Dear friends, ask not “Why?” but “WHHHHHYYYYYY??? Why would you return to the tedious taste-bud trial that resulted in your worst scotch egg experience?!”
Well, we’d respond by firstly saying “we love your passion“. Secondly, we’d say “it’s great to see a fellow fervid fan of triple alliteration“. And thirdly, we’d utter that “we were hopeful that they had seen our first review and righted their wrong’uns“.
Bad news egg aficionados; it was worse. We were back at the Great British Beer Festival in London where The Crusty Pie Company were quite possibly serving the same batch of scotch eggs as the year before.
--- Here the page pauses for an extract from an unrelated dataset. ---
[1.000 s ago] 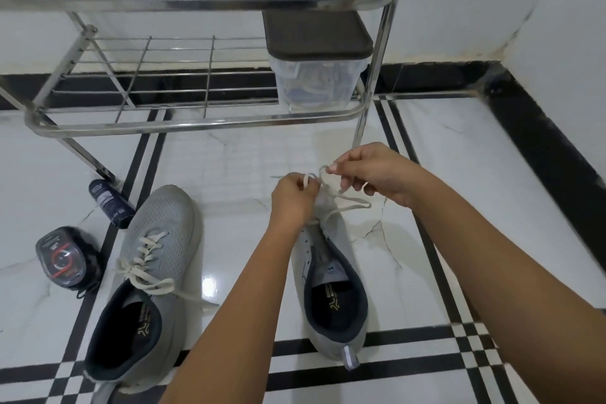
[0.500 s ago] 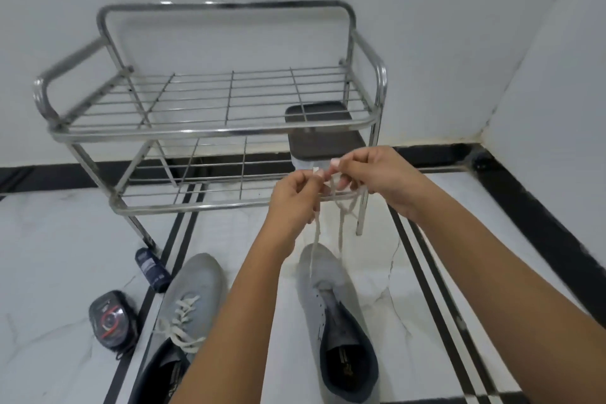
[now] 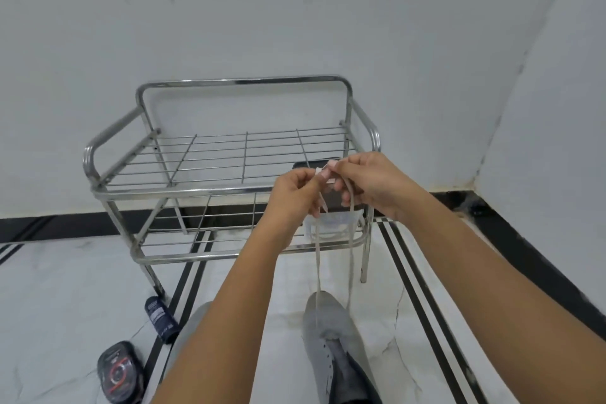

As you can see from the image accompanying this post, it was as dry as dust. Much like the self-centred businessman wimp in a crime thriller who acts like a tough guy but can’t handle interrogation, it cracked and fell apart at first sight of a knife. If it could wet itself, it would have. Thinking about it, the moisture would have been useful.
It was like chewing Play-Doh with the rubber tyre of a LEGO Technic car in the middle. Our mouths clicked and tongue-sticked as we grimaced and reached for a beverage to wash the horror away.
We can’t talk about it any more. It seems apt that our unlucky thirteenth review should receive a score of 13% – our lowest score yet.